BMBF Medizininformatik-Initiative DIFUTURE Innovative IT-Lösungen können entscheidend dazu beitragen, die Versorgung von Patientinnen und Patienten zu verbessern. Täglich werden unzählige Daten in Kliniken, Arztpraxen und in der Forschung erhoben. Diese werden derzeit jedoch noch unzureichend genutzt, da die Datenformate und auch die IT-Systeme der Kliniken oft nicht zusammenpassen. Das BMBF setzt hier mit dem Förderkonzept Medizininformatik an. Dessen Ziel ist es, einheitliche Systeme zu schaffen, die das Wissen aus der Krankenversorgung und der Forschung zusammenführen können. Kernelemente sind hierbei der Aufbau und die Vernetzung von Datenintegrationszentren an den Universitätskliniken sowie die Entwicklung intelligenter IT-Lösungen für spezifische Anwendungsfälle. DIFUTURE harmonisiert, integriert und analysiert verschiedenste Arten von Daten aus der Krankenversorgung und der Forschung.
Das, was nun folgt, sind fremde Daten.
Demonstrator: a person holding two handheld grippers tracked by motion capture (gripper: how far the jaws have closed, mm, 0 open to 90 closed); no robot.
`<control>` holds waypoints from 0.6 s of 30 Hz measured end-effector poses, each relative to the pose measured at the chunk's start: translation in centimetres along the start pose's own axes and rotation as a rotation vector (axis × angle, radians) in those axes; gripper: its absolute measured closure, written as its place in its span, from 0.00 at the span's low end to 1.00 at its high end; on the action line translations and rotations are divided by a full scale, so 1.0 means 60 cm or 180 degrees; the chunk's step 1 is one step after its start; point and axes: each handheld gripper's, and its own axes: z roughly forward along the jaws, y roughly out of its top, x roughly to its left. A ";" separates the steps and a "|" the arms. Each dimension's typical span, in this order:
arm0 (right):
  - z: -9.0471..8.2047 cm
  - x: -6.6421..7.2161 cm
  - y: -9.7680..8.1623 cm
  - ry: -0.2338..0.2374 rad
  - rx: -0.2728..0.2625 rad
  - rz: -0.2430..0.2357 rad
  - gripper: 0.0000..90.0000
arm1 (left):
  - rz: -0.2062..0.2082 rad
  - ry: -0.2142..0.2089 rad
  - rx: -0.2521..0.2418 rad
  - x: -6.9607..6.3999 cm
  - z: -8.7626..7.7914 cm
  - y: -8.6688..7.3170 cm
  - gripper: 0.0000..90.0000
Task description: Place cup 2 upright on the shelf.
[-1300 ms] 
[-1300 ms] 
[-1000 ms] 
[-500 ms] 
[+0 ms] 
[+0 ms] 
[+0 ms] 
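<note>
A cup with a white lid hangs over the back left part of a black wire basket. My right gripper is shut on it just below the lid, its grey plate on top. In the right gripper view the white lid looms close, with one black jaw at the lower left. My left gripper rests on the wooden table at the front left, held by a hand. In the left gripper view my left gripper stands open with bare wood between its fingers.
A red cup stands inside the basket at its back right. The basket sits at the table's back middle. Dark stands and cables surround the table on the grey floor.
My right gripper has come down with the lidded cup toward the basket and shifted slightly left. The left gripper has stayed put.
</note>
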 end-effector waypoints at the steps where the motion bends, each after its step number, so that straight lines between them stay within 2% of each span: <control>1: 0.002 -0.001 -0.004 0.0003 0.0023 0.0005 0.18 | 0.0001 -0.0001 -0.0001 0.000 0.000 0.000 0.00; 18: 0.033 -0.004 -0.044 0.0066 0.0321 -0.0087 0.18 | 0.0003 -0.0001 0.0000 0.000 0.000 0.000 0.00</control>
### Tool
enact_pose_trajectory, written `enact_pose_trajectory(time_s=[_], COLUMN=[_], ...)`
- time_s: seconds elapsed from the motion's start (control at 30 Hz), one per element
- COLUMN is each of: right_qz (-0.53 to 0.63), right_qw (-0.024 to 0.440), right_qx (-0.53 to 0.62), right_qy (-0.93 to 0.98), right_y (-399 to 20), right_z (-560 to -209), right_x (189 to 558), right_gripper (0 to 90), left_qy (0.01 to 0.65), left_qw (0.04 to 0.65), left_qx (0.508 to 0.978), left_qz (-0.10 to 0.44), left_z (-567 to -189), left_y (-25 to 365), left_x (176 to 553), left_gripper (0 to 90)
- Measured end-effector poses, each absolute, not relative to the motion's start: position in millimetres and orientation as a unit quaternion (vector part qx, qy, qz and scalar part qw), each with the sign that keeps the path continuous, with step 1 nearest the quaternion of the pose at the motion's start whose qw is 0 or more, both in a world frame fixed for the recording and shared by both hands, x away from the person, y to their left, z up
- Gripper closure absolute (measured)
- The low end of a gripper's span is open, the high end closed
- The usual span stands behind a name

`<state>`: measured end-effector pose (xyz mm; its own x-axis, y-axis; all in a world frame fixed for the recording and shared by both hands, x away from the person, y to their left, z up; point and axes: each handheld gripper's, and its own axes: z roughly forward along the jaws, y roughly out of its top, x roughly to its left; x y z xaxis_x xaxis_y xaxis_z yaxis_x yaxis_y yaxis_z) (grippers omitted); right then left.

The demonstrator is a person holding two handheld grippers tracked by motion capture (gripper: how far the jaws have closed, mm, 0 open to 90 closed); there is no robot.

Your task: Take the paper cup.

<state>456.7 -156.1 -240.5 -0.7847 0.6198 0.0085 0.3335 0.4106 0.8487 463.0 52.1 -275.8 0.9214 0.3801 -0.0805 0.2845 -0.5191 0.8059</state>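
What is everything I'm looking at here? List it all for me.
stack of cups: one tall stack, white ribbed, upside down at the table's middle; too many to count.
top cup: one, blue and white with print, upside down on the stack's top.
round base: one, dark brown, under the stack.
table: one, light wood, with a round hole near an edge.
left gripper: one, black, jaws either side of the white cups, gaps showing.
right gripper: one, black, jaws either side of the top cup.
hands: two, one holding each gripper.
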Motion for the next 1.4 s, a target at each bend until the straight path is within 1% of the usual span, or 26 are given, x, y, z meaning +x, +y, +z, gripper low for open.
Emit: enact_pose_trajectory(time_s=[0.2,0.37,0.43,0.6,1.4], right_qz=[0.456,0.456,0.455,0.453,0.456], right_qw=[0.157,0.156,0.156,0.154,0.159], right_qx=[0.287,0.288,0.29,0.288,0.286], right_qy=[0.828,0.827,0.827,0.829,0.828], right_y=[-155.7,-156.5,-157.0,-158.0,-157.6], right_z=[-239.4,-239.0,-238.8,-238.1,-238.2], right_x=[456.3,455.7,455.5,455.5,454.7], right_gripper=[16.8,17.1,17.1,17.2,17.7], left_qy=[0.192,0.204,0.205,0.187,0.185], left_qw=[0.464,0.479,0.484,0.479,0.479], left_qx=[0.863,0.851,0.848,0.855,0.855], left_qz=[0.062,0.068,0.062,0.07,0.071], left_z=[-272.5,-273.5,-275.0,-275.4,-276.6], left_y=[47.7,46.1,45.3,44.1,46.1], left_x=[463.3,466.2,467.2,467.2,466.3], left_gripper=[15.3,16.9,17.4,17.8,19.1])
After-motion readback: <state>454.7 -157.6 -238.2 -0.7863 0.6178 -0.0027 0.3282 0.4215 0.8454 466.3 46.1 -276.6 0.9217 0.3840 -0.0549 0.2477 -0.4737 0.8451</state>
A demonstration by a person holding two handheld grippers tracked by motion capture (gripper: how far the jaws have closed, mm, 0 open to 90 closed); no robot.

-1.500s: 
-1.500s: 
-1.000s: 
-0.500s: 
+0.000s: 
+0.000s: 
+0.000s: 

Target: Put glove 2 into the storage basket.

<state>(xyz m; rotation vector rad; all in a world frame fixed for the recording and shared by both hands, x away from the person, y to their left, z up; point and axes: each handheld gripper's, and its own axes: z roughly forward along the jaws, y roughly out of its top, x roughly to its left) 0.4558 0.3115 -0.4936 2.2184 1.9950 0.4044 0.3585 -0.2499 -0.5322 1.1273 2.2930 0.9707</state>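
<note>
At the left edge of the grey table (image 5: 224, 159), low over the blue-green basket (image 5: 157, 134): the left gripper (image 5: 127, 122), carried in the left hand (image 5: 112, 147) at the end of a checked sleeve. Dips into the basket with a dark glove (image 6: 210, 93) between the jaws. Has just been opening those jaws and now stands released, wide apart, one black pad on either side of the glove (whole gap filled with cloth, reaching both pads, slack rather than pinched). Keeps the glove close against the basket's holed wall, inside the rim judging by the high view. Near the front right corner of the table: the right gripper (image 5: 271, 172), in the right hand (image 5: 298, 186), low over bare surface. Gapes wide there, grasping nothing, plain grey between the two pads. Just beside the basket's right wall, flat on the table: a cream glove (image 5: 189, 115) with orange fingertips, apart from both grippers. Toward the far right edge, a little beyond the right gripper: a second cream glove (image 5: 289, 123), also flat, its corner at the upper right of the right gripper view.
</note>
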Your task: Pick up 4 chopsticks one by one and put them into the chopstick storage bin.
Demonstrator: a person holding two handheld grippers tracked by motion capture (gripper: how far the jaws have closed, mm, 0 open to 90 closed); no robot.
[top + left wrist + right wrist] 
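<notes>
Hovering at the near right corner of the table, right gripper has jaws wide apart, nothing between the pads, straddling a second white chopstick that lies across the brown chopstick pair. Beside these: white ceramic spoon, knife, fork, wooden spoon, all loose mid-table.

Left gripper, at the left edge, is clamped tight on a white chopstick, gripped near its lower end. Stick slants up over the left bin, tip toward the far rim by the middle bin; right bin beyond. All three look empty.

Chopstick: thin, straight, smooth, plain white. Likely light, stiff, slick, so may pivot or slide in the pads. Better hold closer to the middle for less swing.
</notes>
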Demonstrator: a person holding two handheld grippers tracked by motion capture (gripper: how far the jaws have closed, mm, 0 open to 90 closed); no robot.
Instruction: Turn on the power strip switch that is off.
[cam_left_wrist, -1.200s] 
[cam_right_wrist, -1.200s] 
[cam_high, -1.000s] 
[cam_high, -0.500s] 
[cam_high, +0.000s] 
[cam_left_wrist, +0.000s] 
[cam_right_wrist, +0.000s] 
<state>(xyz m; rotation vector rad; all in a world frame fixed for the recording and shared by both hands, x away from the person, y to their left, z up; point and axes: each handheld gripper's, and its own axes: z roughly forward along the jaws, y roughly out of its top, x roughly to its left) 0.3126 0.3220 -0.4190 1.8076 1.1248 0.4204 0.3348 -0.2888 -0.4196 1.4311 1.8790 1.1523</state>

Ziel ist es, Krankheitsursachen und Verläufe besser zu verstehen. Mit diesem Wissen sollen Erkrankungen künftig wirkungsvoll verhindert, schneller diagnostiziert sowie zielgerichteter und nebenwirkungsarm therapiert werden. Im Rahmen der Medizininformatik-Initiative wird die Expertise von vier Konsortialpartnern (Technische Universität München, Ludwig-Maximilians-Universität München, Eberhard Karls Universität Tübingen, Universität Augsburg) zusammengeführt, um den Austausch und die Nutzung von Daten aus Krankenversorgung, klinischer und biomedizinischer Forschung institutionsübergreifend zu verbessern und ihren Mehrwert nachzuweisen.